Preparation: No preparation unless in conjunction with an IVP then the patient must use the Lo So preparation kit and follow the 48 hour diet. When scheduling schedule the cystogram with the IVP to follow.

Fistulagram

Procedure: A catheter is used to fill the sinus tract with a contrast medium. Determine the direction and depth of the sinus tract.
Duration: 30 minutes

Preparation: None

Hyserosalpingoram (HSG)

Procedure: Contrast is injected into the uterus and fallopian tubes to see any abnormalities or blockages of the fallopian tubes. The exam is performed by the patient’s OB/GYN doctor.
Duration: 30 minutes

Preparation: None

Intravenous Pyelogram (IVP)

Procedure: A dye is injected into the patient’s veins which are filtered through the kidney while x-rays are taken to show function and any pathology of kidneys, ureters, and bladder.
Duration: 60 minutes

Preparation: Patients must have bun and creatinine level drawn within the last month if patient is over 60 or if they only have one kidney. Patient must speak to referring doctor if allergic to iodine. If patient is taking glucophage or metaformin, they are not to take these medications for 48 hours AFTER procedure.

Adults – Tridate preparation kit and 48 hour diet
Colostomy patients – Tridate preparation kit without suppository

Pediatric (IVP)

Years Instructions
0–2 Years NPO two to four hours prior to exam.
2–6 Years Half suppository at night half suppository in the morning; NPO at least four hours prior.
6–12 Years Half bottle magnesium citrate, one duclax tablet, and one suppository; NPO after midnight.
12–14 Years Use adult preparation unless weight is under 100 lbs; then use six to 12-year-old preparation.

Lumbar Puncture

Procedure: Patient will be lying down on stomach while a local anesthetic is administered around the site of the injection. A spinal needle is inserted by the radiologist. The needle is guided into the spinal column and fluid is drawn under fluoro guidance.
Duration: 30–60 minutes

Preparation: Patient should plan on spending two hours in the hospital. Patient needs to be NPO and a driver to take them home and remain bed rest for the remainder of day. If patient is on blood thinners (Coumadin/Aspirin), they need to be off of either for five days prior to exam. Labs also need to be done.

Sinogram/Fistulagram

Procedure: Contrast is injected into the sinus tract.

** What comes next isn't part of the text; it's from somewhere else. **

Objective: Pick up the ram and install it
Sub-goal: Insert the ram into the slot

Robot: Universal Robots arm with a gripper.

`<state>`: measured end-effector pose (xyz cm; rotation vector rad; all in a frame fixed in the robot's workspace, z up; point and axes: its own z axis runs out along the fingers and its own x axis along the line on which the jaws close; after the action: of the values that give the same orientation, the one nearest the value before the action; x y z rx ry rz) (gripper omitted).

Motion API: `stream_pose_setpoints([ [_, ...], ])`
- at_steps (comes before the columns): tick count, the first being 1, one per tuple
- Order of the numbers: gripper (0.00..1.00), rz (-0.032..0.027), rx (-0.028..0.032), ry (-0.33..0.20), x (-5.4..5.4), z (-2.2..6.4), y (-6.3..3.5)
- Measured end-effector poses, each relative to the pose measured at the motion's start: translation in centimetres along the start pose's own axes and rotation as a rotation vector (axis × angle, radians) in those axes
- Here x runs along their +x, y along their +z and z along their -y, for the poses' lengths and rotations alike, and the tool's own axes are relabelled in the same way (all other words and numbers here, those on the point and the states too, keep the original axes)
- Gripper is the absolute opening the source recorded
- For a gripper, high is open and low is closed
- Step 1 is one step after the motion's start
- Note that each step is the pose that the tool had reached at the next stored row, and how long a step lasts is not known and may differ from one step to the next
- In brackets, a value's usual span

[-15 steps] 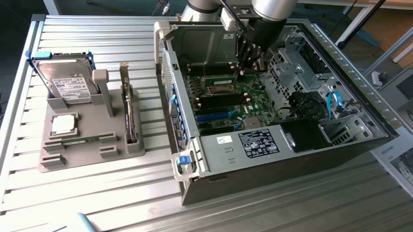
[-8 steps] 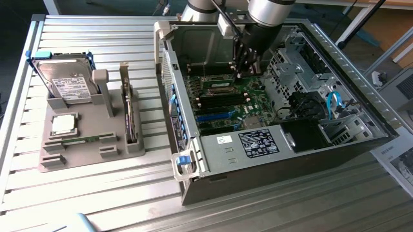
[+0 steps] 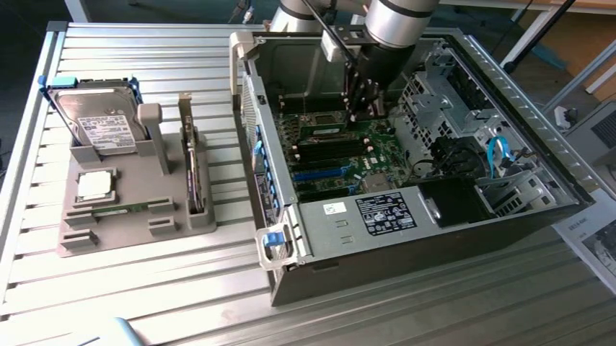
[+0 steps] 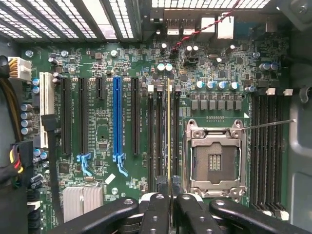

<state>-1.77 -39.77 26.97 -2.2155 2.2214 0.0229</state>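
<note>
The ram [image 4: 169,126] is inside the open case [image 3: 318,249], held in the gripper [image 4: 169,195]. The wrist view shows it edge-on, as a thin pale line standing on its long edge. Its long axis runs parallel to the black memory slots [image 4: 159,131] on the motherboard [image 4: 97,63], and to the blue slot [image 4: 117,119] further off. It sits in line with the group of memory slots between the blue slot and the CPU socket [image 4: 217,156]. One end is at the fingers and the other points away toward the row of ports [image 4: 195,27] at the board's edge. I cannot tell whether its lower edge is already in a slot or just above one.

The fingers [image 4: 155,214] are drawn nearly together, one on each flat face of the ram, gripping it.

In the exterior view the arm [image 3: 394,21] comes down into the case from above, with the gripper low over the board.

Outside the case, well apart on the exterior view's left, a grey holder [image 3: 135,231] rests on the slatted table [image 3: 144,288]. It carries an upright hard drive [image 3: 97,122] and a square processor chip [image 3: 97,186] lying flat in front of it.
</note>
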Motion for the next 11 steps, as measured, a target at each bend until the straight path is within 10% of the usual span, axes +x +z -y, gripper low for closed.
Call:
stream_pose_setpoints([
  [11, 0.12, -0.0001, 0.0, 0.001, 0.0, -0.18, 1.27],
])
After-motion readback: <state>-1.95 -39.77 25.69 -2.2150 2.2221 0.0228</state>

Preparation: No preparation.

Small Bowel, Follow-Through *ONLY*

Procedure: Patient drinks barium, and abdominal images are taken to follow the barium through the small intestines.

Duration: One to three hours

Preparation: 48 hour preparation (no preparation for ileostomy patients)

Sniff Test

Duration: 30 minutes

Trigeminal Nerve Injection (Glycerol Injection)

Procedure: Gylcerol solution is injected into the facial area surrounding the trigeminal nerve to stop the pain. Anesthesia will be given.

Duration: 90 minutes

Preparation: Preparation is given by neurosurgery.

T Tube Cholangigram

Procedure: A small amount of contrast is placed in a previously surgically-placed tube. A series of x-rays are taken to see if there are any blockages or abnormal pathology. Usually done in the OR.

Preparation: No preparation is needed.

UGI, UGI With SBFT and SBFT Only

Procedure: A small amount of contrast is placed in a previously surgical placed tube. A series of x-rays are taken to see if there are any blockages or abnormal pathology. Usually done in the OR.

Duration: 30 minutes to three hours

Preparation: Patient needs to follow 48 hour diet with restrictions for UGI with SBFT. Patient needs to be NPO after midnight for the UGI only and SBFT only.

VCUG (Voiding Cystourethrogram)

Procedure: A urinary catheter is placed into the bladder via the urethra. A contrast is injected into the bladder and a series of films are taken. This exam is used to look for urinary abnormalities, reflux, or urine into the ureter and neurogenic bladders following the filling of the bladder. The patient is asked to void out the contrast. Images are taken while the patient voids.

Duration: With or without a catheter, 30 minutes

Preparation: No preparation is needed unless in combination with an IVP; then patient must use the Tridate preparation kit.